Ubiquity of display pixels (dp) as industry term

over 7 years ago from , Product Designer

I noticed that in Google's Material Design Guidelines they use "display pixels" rather than "pixels" to deal with hdpi displays. I've also heard - I think Apple - use "points" (pt). Is there an accepted industry term for this?


  • Adam Brenecki, over 7 years ago (edited over 7 years ago )

    I don't think there's a ubiquitous term, probably because there's not even a ubiquitous unit - Android density-independent pixels (dp) are 1/160" (≅0.159 mm), the CSS px unit is 1/96" (≅0.265 mm), and iOS points - which are actually a real-world unit - are 1/72" (≅0.353 mm).

    (Obviously, these units won't map exactly to those inch/mm lengths on every screen - that's not what they're for - the point I'm making is that something 100dp big is going to be roughly half as big as something 100pt big on an identical screen.)

    Personally, I'm just waiting for the day when high-DPI displays are so high-DPI and so ubiquitous that I can stop thinking in pixels altogether and start specifying everything in mm.

    2 points
    • , over 7 years ago

      This is super helpful. I guess I'll just keep labeling my designs with "px" for now.
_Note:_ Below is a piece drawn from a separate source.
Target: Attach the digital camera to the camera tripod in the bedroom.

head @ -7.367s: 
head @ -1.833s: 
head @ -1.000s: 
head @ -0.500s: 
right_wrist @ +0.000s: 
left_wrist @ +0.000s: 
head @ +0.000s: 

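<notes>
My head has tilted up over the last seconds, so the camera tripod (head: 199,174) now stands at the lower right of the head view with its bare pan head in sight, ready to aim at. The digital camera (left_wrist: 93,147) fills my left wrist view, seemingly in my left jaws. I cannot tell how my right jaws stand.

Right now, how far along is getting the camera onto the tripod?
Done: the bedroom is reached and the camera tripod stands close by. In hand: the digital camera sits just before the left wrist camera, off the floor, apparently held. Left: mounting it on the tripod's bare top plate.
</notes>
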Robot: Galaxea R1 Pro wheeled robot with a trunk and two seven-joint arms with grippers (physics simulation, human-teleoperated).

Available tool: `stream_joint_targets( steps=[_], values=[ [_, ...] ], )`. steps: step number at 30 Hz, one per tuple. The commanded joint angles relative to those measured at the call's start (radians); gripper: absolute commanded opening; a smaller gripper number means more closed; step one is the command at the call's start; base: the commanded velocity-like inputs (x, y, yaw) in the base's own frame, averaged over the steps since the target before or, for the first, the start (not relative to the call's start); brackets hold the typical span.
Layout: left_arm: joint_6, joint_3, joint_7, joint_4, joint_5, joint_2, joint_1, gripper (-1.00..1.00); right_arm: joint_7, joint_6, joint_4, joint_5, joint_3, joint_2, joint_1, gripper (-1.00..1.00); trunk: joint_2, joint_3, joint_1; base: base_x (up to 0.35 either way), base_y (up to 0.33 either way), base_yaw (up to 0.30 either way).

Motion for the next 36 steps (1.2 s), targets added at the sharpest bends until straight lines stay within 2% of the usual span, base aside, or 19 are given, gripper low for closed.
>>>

      With that last note about measuring things in mm, one thing that might arise is that different users might want to have the interface more or less dense. I guess as a designer you could just give an optimal mm count, with everyone being on the same page that the platform might shrink or expand it. Measuring everything as Optimal Millimeter (OM or OMM) would probably be semantic overkill.

      1 point
      • Adam Brenecki, over 7 years ago

        That's actually pretty much how the Web works right now! When you zoom in or out in most modern browsers, they appear to essentially multiply every length value (width, height, font-size, border-radius, etc) by the zoom factor.

        Actually, when you take things like media queries into account, the effect is more like rendering to a smaller but correspondingly higher-DPI display, in Chrome at least - zoom in enough on a responsive site like DN and you'll eventually get a huge version of the mobile site - but that's probably closer to what you actually want to happen anyway! If you say "this is what the site should look like on devices ≤320px (or ≤110mm) wide", and your user with their 640px (or 220mm) screen says "make everything twice as big as normal", you probably want them to see the small-screen styles rather than making them scroll horizontally.

        (It used to be the case that zooming would only change the calculated root font size, which is why specifying everything in px used to break zoom and you had to use em, but I don't think any browsers do this anymore.)